A cannon on a railroad car is facing in a direction parallel to the tracks (the figure below ). It fires a 99-kg shell at a speed of 105 m/s (relative to the ground) at an angle of 60 above the horizontal. If the cannon plus car have a mass of 4.6 104 kg, what is the recoil speed of the car if it was at rest before the cannon was fired?
change athe speed of the shell to horizontal speed, then use the conservation of momentum principle.
To find the recoil speed of the car, we need to use the principle of conservation of momentum.
The momentum of an object is defined as the product of its mass and velocity. According to the conservation of momentum, the total momentum of a system before an event is equal to the total momentum after the event, provided there are no external forces.
In this case, the system consists of the cannon, the shell, and the railroad car. Initially, the car is at rest, so its momentum is zero. The final momentum of the system will be the sum of the momentum of the car and the momentum of the shell.
Let's break down the problem into components. The horizontal component of the velocity of the shell doesn't contribute to the horizontal momentum of the system because it is parallel to the tracks. However, the horizontal momentum of the cannon plus car must be equal in magnitude and opposite in direction to the horizontal momentum of the shell in order to satisfy conservation of momentum.

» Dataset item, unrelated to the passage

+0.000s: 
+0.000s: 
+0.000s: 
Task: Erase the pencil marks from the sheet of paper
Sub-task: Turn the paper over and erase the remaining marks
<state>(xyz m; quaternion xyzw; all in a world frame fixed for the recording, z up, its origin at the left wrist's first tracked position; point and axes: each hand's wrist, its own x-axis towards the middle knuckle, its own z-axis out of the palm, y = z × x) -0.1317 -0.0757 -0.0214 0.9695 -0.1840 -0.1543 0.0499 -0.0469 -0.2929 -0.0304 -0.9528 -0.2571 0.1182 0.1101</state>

The horizontal momentum of the shell can be calculated using trigonometry. The horizontal component of the shell's velocity is given by Vx = V * cos(θ), where V is the shell's velocity and θ is the angle above the horizontal.
Vx = 105 m/s * cos(60°) = 52.5 m/s
Now, we can calculate the momentum of the shell in the horizontal direction. Momentum is given by P = m * v, where m is the mass and v is the velocity. The mass of the shell is 99 kg.
P(shell) = m * Vx = 99 kg * 52.5 m/s = 5197.5 kg*m/s
According to the conservation of momentum, the initial momentum of the cannon plus car must be equal and opposite to the momentum of the shell in the horizontal direction. Since the car is initially at rest, the initial momentum is zero. Therefore,
P(cannon+car) = -P(shell)
Let's denote the recoil velocity of the car as V(car). The initial momentum of the cannon plus car is given by the product of the mass of the cannon plus car and the recoil velocity.
P(cannon+car) = (mass of cannon+car) * V(car)
Equating the two momenta and rearranging the equation, we can solve for V(car):
(mass of cannon+car) * V(car) = -P(shell)
V(car) = -P(shell) / (mass of cannon+car)
Substituting the known values:
V(car) = -5197.5 kg*m/s / 4.6 * 10^4 kg = -0.113 m/s
The negative sign indicates that the car recoils in the opposite direction to the motion of the shell. Therefore, the recoil speed of the car is approximately 0.113 m/s.